By admin on Tuesday, April 14th, 2009 at 5:49 am
The Sixth Street Embankment, a target of preservationists and developers alike has had some problems in recent weeks. Yesterday chunks of the stone wall began falling from the section west of Erie Street. The fire department cordoned off the corner to protect pedestrians.
Several weeks earlier the embankment, the section of the Embankment at Marin Blvd caught fire.
The Sixth Street embankment once supported eight elevated rail lines connecting the Jersey City waterfront with rail cuts through the Palisades Cliffs and served as one of several conduits for goods coming and going from the port and industrial complexes along the river. The tracks have long since been abandoned.

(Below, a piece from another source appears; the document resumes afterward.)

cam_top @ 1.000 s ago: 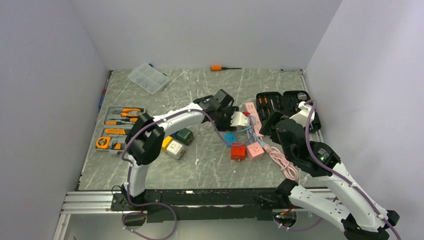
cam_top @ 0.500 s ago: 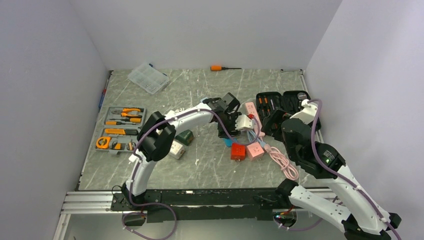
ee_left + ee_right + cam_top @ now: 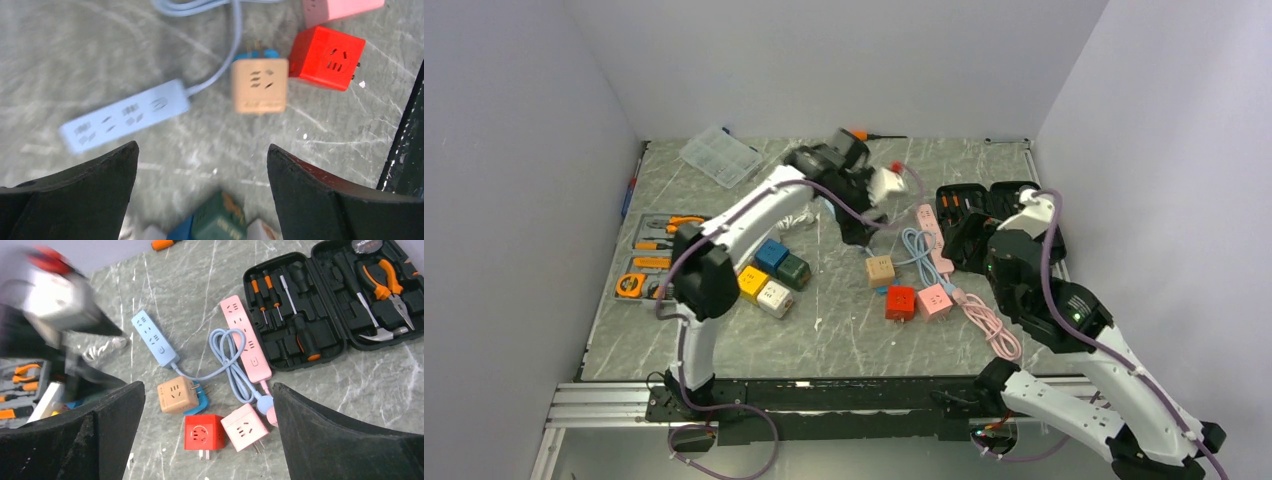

In more recent years, developer Steve Hyman has been attempting to gain approval to construct housing either on top of the embankment or on the property after removing the structure. Local preservationists would like the embankment converted to an elevated park, similar to New York’s High Line Park, now under construction and set to open this summer.
The main point of contention in the struggle has been an illegal sale of the property by Conrail to Hyman; railroad properties, particularly right of ways, must follow a specific process before being sold off as private property.
In addition to Hyman’s plan to construct housing on the property, Mayor Healy has floated using the property for an extension of the light rail system, connecting the waterfront to the Secaucus Transfer station via the Bergen Arches. The plan would provide mass transit access to the Heights neighborhood.
In an attempt to appease Healy’s administration, Hyman then floated a plan to construct both housing and a light rail line connected to Journal Square.
Preservation groups insist on building a park and no light rail line.